◆ **Exercise**
Search the material below for the word "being". Copy every line that has it.

◆ **Data supplied**
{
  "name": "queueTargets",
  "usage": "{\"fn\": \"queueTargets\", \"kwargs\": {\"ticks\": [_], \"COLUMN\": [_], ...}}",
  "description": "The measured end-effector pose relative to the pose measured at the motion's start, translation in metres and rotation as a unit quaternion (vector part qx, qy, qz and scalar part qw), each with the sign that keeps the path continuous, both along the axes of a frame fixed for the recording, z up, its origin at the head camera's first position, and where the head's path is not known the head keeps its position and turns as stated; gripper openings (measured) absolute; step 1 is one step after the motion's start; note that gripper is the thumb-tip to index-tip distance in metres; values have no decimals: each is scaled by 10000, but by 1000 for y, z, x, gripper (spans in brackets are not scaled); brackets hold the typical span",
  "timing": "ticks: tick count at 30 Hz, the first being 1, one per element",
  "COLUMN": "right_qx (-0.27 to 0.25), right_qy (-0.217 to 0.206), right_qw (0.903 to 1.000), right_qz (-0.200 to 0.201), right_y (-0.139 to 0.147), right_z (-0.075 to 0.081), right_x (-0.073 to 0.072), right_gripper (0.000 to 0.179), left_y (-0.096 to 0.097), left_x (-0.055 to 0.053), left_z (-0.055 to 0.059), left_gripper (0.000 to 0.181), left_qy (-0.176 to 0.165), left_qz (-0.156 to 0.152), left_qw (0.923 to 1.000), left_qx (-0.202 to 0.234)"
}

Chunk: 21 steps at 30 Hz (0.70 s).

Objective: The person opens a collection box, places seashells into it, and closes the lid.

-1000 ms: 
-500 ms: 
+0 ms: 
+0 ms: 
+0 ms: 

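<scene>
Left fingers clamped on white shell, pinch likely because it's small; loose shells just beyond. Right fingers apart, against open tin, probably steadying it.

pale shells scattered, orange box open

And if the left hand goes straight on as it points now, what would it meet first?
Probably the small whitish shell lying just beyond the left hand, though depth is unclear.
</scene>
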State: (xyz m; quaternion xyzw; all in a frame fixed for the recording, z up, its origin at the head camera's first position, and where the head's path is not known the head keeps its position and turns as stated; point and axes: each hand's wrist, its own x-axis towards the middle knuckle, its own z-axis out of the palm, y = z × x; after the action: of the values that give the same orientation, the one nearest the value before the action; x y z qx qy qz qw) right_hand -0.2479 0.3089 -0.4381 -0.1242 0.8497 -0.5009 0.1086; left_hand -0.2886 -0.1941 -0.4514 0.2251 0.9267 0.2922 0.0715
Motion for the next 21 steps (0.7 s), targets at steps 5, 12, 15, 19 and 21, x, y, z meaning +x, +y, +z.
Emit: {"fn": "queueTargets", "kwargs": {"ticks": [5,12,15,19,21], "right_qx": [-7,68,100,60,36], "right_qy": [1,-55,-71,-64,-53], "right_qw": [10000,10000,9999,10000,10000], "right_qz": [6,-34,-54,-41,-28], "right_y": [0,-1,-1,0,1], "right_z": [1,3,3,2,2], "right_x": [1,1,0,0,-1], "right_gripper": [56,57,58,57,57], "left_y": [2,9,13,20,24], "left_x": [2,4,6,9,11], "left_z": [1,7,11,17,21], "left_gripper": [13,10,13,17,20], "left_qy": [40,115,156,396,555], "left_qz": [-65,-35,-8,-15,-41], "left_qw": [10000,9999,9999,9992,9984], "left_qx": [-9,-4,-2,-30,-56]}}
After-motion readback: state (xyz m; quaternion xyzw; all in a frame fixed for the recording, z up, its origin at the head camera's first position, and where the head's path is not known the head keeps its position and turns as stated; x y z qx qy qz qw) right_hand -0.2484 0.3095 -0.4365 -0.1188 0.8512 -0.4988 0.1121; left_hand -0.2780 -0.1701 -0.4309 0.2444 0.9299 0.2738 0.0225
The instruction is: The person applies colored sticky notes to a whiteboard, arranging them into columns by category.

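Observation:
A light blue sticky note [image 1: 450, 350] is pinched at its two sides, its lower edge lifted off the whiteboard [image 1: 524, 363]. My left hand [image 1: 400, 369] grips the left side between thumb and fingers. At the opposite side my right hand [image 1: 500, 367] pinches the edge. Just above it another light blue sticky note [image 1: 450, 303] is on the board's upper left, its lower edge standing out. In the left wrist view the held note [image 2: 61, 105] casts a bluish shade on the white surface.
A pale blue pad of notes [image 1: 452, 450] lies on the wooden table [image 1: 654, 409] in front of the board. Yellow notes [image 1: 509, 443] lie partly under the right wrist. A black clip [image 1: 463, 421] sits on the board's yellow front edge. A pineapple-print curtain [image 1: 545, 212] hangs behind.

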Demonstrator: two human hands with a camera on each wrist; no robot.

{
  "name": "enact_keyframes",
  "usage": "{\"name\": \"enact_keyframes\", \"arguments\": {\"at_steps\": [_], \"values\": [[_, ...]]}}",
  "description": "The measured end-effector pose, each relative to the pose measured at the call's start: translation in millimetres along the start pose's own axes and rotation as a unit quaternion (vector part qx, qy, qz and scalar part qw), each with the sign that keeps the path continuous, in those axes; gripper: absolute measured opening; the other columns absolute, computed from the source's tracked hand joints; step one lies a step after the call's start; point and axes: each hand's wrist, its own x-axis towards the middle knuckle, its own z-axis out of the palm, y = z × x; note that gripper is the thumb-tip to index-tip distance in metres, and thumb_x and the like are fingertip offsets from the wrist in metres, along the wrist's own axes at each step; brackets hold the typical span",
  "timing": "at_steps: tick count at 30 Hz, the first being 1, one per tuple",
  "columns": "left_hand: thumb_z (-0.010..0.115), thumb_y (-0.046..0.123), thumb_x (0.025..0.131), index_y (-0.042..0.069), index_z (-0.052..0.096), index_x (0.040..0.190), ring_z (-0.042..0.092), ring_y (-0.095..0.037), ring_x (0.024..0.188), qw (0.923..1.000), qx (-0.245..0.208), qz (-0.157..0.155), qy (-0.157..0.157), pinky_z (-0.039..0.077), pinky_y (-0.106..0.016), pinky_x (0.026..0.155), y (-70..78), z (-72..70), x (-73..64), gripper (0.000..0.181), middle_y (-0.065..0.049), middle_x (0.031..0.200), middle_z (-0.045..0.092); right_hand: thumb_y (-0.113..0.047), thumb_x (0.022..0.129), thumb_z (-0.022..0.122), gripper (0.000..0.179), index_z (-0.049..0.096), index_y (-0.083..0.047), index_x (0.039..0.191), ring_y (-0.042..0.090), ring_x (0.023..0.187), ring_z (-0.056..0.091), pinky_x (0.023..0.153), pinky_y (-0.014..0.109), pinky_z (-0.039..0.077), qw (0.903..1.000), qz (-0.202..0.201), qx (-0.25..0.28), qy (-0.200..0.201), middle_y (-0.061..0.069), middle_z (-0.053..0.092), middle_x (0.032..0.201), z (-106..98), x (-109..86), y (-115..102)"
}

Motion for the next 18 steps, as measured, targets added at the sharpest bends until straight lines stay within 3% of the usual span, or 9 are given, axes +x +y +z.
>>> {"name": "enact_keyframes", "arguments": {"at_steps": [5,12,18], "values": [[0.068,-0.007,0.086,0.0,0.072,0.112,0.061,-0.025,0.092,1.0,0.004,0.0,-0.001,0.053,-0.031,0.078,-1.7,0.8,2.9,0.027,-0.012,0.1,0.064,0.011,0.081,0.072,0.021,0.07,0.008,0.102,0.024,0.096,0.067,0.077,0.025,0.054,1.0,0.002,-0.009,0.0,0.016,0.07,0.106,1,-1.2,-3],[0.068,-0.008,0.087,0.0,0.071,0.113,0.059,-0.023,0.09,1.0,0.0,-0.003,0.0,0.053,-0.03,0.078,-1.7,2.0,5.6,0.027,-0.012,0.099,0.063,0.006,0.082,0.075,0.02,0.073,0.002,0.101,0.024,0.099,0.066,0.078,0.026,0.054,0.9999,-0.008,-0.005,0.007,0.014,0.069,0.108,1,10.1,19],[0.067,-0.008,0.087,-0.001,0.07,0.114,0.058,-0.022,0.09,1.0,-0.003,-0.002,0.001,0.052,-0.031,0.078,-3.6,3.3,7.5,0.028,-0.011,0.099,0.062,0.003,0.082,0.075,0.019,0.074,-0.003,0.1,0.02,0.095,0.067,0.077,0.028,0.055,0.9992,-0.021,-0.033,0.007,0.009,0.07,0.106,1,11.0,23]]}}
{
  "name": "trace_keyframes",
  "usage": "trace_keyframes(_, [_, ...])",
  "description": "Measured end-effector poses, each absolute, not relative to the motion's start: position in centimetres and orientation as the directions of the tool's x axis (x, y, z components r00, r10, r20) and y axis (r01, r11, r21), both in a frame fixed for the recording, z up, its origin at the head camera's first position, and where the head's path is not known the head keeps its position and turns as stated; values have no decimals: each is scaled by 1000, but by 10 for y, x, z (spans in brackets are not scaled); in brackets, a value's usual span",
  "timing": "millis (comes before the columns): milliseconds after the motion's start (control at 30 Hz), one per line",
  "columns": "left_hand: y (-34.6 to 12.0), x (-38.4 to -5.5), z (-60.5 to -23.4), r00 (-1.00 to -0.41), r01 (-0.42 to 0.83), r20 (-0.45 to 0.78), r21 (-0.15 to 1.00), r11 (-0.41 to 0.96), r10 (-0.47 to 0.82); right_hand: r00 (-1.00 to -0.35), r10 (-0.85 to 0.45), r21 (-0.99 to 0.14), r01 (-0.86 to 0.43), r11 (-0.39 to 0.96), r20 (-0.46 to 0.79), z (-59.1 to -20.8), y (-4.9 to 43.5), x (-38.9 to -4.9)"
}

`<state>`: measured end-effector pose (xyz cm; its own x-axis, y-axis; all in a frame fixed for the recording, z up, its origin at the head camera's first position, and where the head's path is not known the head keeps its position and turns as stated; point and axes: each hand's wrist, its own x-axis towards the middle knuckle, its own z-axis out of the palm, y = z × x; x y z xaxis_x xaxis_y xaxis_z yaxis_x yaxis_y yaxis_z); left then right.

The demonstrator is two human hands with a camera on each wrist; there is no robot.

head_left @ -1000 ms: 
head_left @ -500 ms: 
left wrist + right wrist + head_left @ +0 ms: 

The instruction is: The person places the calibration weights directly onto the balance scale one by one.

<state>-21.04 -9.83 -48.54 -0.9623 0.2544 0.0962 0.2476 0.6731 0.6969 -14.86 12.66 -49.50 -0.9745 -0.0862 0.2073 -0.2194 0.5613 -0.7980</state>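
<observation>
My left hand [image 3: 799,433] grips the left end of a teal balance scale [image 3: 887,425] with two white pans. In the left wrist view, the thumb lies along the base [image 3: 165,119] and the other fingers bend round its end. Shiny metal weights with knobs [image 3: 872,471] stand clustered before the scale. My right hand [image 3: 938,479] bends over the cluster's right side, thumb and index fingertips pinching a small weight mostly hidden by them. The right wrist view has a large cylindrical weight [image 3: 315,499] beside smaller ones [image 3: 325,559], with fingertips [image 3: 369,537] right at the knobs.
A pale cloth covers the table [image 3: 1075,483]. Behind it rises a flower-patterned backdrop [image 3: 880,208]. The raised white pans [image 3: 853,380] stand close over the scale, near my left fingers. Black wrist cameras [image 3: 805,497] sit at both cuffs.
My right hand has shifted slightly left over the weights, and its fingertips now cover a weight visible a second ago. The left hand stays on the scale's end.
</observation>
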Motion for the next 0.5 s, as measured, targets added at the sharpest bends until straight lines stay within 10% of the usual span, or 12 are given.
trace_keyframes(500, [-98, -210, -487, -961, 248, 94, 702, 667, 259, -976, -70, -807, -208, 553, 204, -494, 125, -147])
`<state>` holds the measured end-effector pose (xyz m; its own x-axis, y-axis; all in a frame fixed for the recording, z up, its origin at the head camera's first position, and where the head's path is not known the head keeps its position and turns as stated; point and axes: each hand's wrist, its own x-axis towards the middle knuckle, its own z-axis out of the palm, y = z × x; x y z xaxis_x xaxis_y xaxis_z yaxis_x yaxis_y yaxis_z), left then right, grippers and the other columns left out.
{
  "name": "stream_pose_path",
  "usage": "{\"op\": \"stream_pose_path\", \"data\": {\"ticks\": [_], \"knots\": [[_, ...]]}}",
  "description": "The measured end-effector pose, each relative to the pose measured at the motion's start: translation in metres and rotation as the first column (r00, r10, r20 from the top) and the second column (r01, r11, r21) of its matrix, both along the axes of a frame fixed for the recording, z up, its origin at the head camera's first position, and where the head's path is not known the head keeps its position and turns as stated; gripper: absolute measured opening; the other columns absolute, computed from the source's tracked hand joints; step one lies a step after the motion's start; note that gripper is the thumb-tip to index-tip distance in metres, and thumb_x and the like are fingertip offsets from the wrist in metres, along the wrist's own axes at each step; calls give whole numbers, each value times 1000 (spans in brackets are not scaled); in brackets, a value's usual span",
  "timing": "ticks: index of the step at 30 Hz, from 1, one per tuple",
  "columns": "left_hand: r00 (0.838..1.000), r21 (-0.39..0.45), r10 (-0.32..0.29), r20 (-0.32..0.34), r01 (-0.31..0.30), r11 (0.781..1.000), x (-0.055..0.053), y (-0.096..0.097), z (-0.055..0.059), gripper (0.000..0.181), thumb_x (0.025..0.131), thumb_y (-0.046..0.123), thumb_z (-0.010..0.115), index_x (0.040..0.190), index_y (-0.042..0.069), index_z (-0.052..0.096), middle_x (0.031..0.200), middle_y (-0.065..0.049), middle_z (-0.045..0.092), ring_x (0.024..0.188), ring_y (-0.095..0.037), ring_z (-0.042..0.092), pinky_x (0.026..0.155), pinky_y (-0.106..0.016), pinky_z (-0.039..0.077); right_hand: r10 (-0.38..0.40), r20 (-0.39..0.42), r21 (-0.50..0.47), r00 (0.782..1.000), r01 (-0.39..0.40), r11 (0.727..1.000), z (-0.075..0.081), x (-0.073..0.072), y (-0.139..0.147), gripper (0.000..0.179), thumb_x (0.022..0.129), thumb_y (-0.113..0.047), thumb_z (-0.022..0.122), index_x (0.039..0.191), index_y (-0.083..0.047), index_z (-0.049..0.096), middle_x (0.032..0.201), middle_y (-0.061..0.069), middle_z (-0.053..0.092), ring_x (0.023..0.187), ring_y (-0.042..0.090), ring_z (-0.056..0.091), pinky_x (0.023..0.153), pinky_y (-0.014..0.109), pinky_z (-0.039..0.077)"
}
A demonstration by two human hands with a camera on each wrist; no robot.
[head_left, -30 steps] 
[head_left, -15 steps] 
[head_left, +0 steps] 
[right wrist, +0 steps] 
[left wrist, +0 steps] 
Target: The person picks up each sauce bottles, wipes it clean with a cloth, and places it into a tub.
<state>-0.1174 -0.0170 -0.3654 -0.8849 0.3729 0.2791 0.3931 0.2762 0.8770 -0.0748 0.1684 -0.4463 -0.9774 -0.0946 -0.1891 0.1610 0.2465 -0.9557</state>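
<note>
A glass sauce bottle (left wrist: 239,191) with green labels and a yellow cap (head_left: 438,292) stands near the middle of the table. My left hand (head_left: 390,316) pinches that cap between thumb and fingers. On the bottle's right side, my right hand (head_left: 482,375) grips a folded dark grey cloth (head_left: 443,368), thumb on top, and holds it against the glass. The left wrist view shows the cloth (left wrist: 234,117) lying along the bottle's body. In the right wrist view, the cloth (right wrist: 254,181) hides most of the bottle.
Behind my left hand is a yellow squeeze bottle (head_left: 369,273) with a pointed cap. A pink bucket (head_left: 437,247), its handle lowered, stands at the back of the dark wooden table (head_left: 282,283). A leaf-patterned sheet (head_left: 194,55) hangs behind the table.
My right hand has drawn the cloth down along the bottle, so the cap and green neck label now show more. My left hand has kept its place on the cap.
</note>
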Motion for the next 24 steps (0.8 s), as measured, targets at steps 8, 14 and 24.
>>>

◆ **Final answer**
  "timing": "ticks: tick count at 30 Hz, the first being 1, one per element",
  "timing": "at_steps: tick count at 30 Hz, the first being 1, one per tuple",

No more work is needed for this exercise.